Principal SAP Security Lead

Requisition ID # 167478 

Job Category: Information Technology 

Job Level: Manager/Principal

Business Unit: Information Technology

Work Type: Hybrid

Job Location: Oakland

Department Overview

Information Systems Technology Services is a unified organization comprised of various departments which collaborate effectively to deliver high quality technology solutions. The organization is responsible for strategic technology planning, roadmap development, solution design, solution delivery, and solution support. The SAP Security & Controls department provides Identity, Access & Controls Management services and support to all lines of businesses.

Position Summary

The SAP Security Lead will support the Propel Program and develop future ready strategies, linking the Business/Functional Architecture function to the IT Security Design & Architecture function. Leads application security, process, regulatory & compliance controls implementation and ensures requirements are met in an efficient, sustainable and adaptable manner.

PG&E is providing the salary range that can reasonably be expected for this position at the time of the job posting. This salary range is specific to the locality of the job. The actual salary paid to an individual will be based on multiple factors, including, but not limited to, internal equity, specific skills, education, licenses or certifications, experience, market value, and geographic location. The decision will be made on a case-by-case basis related to these factors. This job is also eligible to participate in PG&E’s discretionary incentive compensation programs.  

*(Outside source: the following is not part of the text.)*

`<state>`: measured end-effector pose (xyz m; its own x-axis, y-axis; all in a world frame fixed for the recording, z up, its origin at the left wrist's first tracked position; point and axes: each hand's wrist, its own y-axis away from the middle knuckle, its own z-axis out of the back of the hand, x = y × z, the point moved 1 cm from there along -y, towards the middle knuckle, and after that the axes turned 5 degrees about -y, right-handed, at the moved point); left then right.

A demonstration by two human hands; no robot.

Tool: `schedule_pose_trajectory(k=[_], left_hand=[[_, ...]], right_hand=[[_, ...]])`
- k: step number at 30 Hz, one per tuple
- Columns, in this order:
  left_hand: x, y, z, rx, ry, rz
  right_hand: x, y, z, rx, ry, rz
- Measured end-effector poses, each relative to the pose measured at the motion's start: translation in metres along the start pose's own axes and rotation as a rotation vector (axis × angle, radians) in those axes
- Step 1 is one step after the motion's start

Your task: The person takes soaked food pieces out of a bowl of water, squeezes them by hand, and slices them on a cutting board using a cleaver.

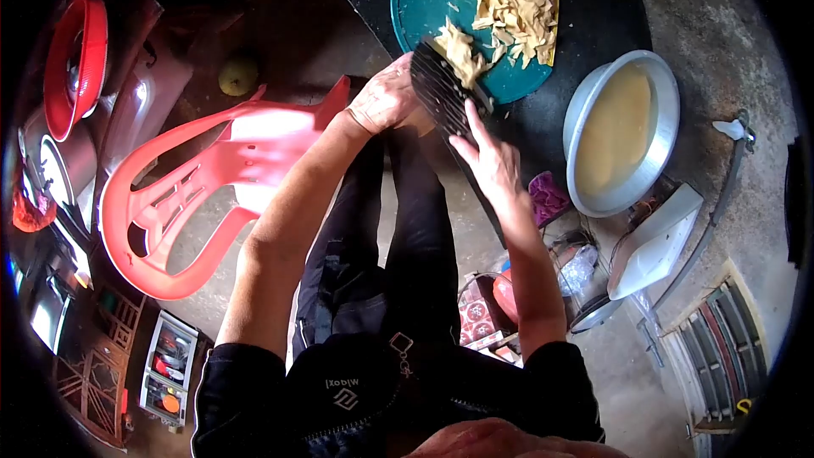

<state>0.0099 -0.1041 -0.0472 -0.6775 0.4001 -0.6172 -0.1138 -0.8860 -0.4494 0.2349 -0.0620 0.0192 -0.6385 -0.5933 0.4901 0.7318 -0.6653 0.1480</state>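
Observation:
My left hand (386, 100) is closed at the near-left end of a broad, dark, streaked blade that looks like a cleaver (437, 89). Its handle is hidden. My right hand (494, 165) has its index finger and thumb stretched out, the fingertip against the blade's right side. Under and beyond the blade lies a round green board (421, 4). A small clump of pale yellow slices (458, 53) sits right by the blade's edge. Farther back on the board is a larger heap of pale yellow slices (513, 4), their kind unclear.
Right of the board stands a metal basin (579, 148) of cloudy tan liquid on the dark tabletop (593, 0). A pink plastic chair (191, 165) is at my left. A purple item (549, 197) lies below the table edge. Shelves with utensils (170, 365) stand lower left.

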Motion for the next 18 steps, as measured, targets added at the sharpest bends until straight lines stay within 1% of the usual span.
schedule_pose_trajectory(k=[1,2,5,6,7,9,11,12,13,14,15,17,18], left_hand=[[0.0,0.002,-0.002,-0.015,-0.003,-0.003],[0.001,0.004,-0.004,-0.007,-0.014,0.012],[-0.001,0.006,-0.007,0.026,-0.048,0.047],[-0.003,0.005,-0.007,0.014,-0.059,0.066],[-0.005,0.002,-0.005,0.0,-0.073,0.082],[-0.009,0.001,-0.002,-0.016,-0.08,0.093],[-0.007,0.0,0.0,-0.03,-0.074,0.073],[-0.011,-0.003,0.004,-0.014,-0.124,0.103],[-0.009,-0.002,0.004,-0.019,-0.111,0.074],[-0.005,0.0,0.004,-0.023,-0.1,0.045],[-0.003,0.001,0.004,-0.025,-0.088,0.018],[-0.005,0.003,0.001,-0.029,-0.098,0.05],[-0.006,0.003,0.001,-0.029,-0.107,0.064]], right_hand=[[0.001,0.008,0.0,-0.025,-0.017,-0.001],[-0.004,0.007,-0.004,0.013,0.025,-0.036],[0.003,-0.038,-0.004,0.118,-0.027,-0.169],[0.002,-0.053,-0.01,0.007,-0.051,-0.101],[0.01,-0.068,0.0,0.077,-0.056,-0.192],[0.011,-0.07,0.005,0.056,-0.084,-0.173],[0.0,-0.037,-0.002,0.057,0.01,-0.083],[-0.002,-0.015,-0.009,-0.007,-0.045,-0.017],[0.008,-0.001,-0.001,0.018,0.014,-0.019],[0.008,0.006,-0.001,0.005,-0.013,-0.041],[0.008,0.008,-0.002,-0.008,-0.043,-0.064],[0.003,-0.009,-0.009,0.003,0.019,-0.028],[-0.005,-0.024,-0.018,-0.03,-0.004,0.012]])
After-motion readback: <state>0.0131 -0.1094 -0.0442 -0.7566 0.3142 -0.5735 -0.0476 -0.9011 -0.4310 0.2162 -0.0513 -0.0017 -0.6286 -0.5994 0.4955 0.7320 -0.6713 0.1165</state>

Pay range is:​ $147,000.00 - $218,900.00

This position is of hybrid work type, and candidates need to be able to come in person to our Oakland headquarters, 3 days a week, typically Tuesday to Thursday. 

Job Responsibilities

• Lead the design, implementation, and governance of SAP security architecture across multiple platforms including SAP S/4HANA, SAP BTP, SuccessFactors, Ariba, Fieldglass, Concur, and other integrated business applications.
• Develop and manage Access and Process Control, Identity Management, Business Roles, Entitlements, and User Administration frameworks to ensure secure and compliant access across the SAP ecosystem.
• Architect and implement role-based access control (RBAC) and attribute-based access control (ABAC) models tailored to business needs and regulatory requirements.
• Integrate SAP security solutions with IAM systems, built on SailPoint technology for centralized identity governance and lifecycle management.
• Collaborate with cross-functional teams to define and enforce security policies, standards, and procedures for SAP and related enterprise applications.
• Conduct risk assessments and security audits to identify vulnerabilities and recommend mitigation strategies.
• Oversee the provisioning and de-provisioning processes, ensuring timely and secure access for internal and external users.
• Lead incident response and troubleshooting for SAP security-related issues, including access anomalies and compliance violations.
• Stay current with SAP security innovations, regulatory changes, and emerging threats to continuously improve the security posture of the organization.
• Coach the SAP security analyst, provide guidance, mentorship.
• Work closely with IT, compliance, and audit teams to ensure alignment on security practices.
• Identify opportunities for process improvements and automation in SAP security operations.
• Lead initiatives to enhance the overall security posture of the SAP landscape.
• Stay current with the latest SAP security technologies, trends, and best practices. 

Qualifications

Minimum:

• BA/BS degree in Computer Science, Engineering, Business or related field or equivalent experience

• 10 years of experience in IT, with a strong foundation in enterprise systems, infrastructure, and application security
• 7 years of hands-on experience in SAP Security Architecture, including administration, role design, and project delivery across SAP S/4HANA, SAP BTP, and SaaS platforms such as SuccessFactors, Ariba, Fieldglass, and Concur
• Leadership experience, including mentoring teams, driving strategic initiatives, and managing cross-functional collaboration
• Demonstrated success in process improvement and technology optimization, particularly in access management, identity governance, and compliance controls
• Deep understanding of enterprise architecture principles, with the ability to align SAP security design with broader IT and business strategies

Desired:

• Knowledge of audit and compliance standards such as SOX, NERC CIP, GDPR, and how they apply to SAP environments.
• Strong communication and stakeholder engagement skills, with the ability to translate technical concepts into business value.
• Exposure to cloud security models and hybrid architectures involving on-premises and cloud-based SAP applications.
• Experience integrating SAP security with identity governance platforms such as SailPoint, including lifecycle management, entitlement modeling.
• Experience in the utility industry, with familiarity in regulatory frameworks, operational risk, and compliance requirements specific to energy or infrastructure sectors.